I don't believe in traditional life after death...but the last thing I got from my grandfather was a birthday card (he died a month later) signed in dark ink with a shaky hand "Love you forever", and I know he does. Even if he's just sparkling molecules floating around in solar winds, somehow I feel as if I have an ally in all the dark places of the world.
You know the world hasn't gone to hell yet when you read stuff like this....

Sunday, December 28, 2003

In the mid nineties I loved this band called Curve...I was really into thier wall of sound electronica/industrial sound and the breathy, slighty venomous vocals of Toni Haliday...The most beautiful goth girl in the world. It complimented my angst ridden relationship drama quite well, but I find I have a hard time listening to it nowadays. Needless to say, just like my Edie phase I had a Curve phase and I worked it. Black hair-check, loads of black eyeliner-check,sculpted black eyebrows-check, chalk white skin-check,wounded vixen expression-check.

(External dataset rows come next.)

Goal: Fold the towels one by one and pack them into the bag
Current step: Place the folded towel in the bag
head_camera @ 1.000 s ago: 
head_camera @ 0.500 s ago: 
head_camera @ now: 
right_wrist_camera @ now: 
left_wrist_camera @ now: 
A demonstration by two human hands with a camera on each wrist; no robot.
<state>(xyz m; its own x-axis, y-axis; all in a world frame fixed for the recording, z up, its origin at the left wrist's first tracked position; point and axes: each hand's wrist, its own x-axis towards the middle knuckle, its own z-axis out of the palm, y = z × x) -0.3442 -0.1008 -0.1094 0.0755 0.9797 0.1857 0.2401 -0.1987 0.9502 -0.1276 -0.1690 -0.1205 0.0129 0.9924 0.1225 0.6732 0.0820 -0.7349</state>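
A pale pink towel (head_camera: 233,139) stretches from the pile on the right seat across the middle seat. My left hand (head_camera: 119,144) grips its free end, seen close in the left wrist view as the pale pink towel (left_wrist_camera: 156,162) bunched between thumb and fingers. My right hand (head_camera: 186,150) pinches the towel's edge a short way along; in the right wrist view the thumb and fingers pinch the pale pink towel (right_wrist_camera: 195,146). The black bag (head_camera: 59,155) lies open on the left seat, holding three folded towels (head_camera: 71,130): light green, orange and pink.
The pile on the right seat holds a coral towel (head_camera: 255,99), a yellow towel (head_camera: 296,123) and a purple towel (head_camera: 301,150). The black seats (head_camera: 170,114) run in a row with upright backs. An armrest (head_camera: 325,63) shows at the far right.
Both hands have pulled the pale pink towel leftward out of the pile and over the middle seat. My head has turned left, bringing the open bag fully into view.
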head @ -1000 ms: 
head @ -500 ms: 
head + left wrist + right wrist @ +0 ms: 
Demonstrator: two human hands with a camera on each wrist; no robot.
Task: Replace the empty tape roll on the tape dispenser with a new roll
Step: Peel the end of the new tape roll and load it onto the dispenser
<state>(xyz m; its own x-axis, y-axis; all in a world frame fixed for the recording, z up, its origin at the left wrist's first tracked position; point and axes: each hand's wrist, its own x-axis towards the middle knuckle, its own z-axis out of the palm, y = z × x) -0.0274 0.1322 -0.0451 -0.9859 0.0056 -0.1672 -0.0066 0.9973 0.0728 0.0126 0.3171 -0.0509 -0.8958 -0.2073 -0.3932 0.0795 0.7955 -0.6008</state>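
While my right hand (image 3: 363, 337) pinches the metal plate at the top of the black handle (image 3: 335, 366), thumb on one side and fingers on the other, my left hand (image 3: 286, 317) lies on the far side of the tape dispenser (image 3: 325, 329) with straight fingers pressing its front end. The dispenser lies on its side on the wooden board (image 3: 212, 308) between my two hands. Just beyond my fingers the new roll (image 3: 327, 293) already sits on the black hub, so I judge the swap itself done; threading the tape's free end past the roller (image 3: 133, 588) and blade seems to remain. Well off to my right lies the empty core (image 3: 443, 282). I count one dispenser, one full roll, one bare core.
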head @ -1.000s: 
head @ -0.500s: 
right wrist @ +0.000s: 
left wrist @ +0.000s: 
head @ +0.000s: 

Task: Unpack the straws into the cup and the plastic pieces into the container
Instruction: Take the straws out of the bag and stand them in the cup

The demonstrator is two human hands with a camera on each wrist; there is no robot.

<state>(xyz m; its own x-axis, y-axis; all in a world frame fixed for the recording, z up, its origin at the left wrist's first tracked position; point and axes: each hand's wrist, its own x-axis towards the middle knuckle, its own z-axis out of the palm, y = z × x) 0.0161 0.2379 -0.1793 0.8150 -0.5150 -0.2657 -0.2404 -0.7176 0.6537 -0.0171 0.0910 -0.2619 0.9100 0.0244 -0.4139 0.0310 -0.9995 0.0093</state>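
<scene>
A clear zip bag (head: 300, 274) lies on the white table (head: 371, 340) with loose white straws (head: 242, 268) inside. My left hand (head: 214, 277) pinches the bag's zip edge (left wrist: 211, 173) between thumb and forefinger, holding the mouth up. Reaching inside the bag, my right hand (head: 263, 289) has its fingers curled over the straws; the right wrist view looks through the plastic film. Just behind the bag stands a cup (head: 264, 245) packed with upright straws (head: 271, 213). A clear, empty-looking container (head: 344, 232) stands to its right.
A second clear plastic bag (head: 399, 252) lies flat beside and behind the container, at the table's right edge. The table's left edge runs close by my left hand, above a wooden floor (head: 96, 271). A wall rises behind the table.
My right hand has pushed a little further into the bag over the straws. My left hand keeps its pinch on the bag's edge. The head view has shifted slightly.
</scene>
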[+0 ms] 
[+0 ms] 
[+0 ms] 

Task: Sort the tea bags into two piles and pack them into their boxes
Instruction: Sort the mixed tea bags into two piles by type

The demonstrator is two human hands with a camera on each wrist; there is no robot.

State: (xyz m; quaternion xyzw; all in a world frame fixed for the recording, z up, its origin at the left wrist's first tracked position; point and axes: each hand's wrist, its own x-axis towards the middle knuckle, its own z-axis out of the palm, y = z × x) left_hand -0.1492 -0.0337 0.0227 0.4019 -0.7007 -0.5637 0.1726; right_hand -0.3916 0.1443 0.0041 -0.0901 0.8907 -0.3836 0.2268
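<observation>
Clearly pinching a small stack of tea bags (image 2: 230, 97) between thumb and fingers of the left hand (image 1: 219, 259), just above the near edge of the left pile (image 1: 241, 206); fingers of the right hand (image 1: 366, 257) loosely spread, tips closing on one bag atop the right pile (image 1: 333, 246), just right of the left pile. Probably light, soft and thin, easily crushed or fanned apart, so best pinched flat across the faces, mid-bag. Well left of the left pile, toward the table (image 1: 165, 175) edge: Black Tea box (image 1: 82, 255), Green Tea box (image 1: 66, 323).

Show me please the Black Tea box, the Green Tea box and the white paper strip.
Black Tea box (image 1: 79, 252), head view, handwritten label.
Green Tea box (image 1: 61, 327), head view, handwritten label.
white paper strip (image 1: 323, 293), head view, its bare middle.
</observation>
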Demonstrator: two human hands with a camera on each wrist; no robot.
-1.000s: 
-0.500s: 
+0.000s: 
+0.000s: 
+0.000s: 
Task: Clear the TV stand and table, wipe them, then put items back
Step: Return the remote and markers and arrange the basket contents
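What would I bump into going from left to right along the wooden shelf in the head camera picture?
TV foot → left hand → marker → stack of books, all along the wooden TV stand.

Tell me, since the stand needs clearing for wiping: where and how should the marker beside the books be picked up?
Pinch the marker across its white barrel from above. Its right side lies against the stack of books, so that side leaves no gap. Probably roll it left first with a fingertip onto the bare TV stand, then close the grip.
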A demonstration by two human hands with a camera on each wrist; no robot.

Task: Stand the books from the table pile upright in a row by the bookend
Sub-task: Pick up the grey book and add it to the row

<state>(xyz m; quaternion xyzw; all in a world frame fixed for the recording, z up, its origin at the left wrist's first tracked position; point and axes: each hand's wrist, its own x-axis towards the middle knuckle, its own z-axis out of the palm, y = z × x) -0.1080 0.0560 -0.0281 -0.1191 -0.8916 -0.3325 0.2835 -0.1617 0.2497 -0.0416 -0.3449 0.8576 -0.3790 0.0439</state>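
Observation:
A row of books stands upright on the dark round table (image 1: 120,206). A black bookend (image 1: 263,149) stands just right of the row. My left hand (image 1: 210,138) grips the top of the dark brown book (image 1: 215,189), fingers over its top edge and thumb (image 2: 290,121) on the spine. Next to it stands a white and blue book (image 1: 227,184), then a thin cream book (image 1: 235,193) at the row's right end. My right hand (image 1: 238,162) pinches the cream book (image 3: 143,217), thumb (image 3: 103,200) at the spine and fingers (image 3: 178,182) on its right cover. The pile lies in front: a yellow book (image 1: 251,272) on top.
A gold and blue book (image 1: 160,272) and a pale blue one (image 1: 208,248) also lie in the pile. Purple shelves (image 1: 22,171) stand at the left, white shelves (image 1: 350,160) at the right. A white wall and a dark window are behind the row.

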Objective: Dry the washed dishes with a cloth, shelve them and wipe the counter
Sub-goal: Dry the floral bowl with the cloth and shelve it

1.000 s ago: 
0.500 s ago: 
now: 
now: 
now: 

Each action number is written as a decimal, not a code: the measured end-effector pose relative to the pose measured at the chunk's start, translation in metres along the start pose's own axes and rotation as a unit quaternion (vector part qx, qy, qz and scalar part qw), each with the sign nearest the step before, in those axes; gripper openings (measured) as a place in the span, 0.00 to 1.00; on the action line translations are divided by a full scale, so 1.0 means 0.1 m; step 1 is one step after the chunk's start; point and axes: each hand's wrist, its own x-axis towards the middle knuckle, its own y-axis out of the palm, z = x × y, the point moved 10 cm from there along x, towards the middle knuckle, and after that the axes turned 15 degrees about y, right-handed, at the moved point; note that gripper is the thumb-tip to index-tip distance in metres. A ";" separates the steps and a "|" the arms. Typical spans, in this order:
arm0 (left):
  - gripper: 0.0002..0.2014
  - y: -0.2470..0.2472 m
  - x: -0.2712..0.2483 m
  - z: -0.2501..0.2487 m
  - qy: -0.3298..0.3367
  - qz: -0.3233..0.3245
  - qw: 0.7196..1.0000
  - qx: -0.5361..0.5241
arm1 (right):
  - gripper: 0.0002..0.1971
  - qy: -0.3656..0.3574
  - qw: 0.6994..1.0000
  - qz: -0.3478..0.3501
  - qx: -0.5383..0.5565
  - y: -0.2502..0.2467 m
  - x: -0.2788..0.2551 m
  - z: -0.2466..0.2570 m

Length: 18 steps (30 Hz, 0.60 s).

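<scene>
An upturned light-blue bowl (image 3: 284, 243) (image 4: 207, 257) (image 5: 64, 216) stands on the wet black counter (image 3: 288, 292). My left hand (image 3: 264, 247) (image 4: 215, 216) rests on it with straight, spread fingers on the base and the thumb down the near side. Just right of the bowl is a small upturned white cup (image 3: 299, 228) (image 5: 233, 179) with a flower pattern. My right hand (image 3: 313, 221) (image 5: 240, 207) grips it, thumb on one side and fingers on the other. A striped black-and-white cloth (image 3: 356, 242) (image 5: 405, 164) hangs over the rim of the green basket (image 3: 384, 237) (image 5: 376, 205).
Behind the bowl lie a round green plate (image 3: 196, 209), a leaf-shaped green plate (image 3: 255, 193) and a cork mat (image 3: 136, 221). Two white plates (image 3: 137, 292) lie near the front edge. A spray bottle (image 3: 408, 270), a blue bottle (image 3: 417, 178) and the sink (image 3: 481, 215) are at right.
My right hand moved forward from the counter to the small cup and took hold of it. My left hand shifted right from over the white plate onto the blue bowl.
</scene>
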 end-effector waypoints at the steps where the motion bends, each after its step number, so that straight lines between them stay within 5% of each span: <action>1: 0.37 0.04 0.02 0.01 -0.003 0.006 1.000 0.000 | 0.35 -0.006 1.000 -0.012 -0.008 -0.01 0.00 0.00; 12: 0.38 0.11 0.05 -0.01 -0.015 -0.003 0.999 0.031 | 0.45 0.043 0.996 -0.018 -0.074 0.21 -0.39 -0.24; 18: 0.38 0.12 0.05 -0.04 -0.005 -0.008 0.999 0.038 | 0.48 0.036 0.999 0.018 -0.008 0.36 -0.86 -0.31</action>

I actually got to meet Toni Halliday...I went to their concert and the guitarist Debbie had the hots for me, even though I was with a guy- so I got backstage and the bus and hung out til the wee hours. But that's another story.
Slouching Towards Middle Age....
I just turned 34. I find myself rather pleased and slightly startled that I've made it this far...not in any "I thought I'd be dead by 20" kind of way- it's just that I've sort of always been interested in the macabre and therefore keenly aware of how easy it is to get deaded in one way or another. Anyway- here I am and quite happy about it. This year has been possibly the best of my life...for many reasons both material and spiritually...the main thing being that I've come to the conclusion that if I do die before I'm planning (when I'm OLD, OLD,OLD) that I recognize I've had a pretty great run and it'll be ok. And that pretty sums up my years of spiritual search and research, studying Christianity, Buddism, Shamanism, pagan religeons, yearning for a kind thing to believe, that death is not the end, we live on, whatever. I don't believe that...well, I believe when we die we just decompose away- our molecules reforming with other molecules to create other things...you know- "SCIENCE"...but "I" won't continue to exist. So coming to terms with death is a big deal...and I'm not even fully there yet.
I love this world so much...our planet is so marvelous, so beautiful, so profound,despite all it's sorrows,... I don't want to leave here. When I get freaked out about it, or despondent about the state of the world I look at pictures of the Universe...no matter what we do here the stars will still burn, galaxies will still spin, it'll all be alright. The Universe will still exist without us and that is strangely comforting. Or I listen to music, or look at art, and remember that no matter how evil our times seem to be becoming, and they certainly do, that there are majestic under currents of powerful creative energy, of good energy, running through humanity and it will never be denied. Anyone who attempts to squash it always gets overthrown.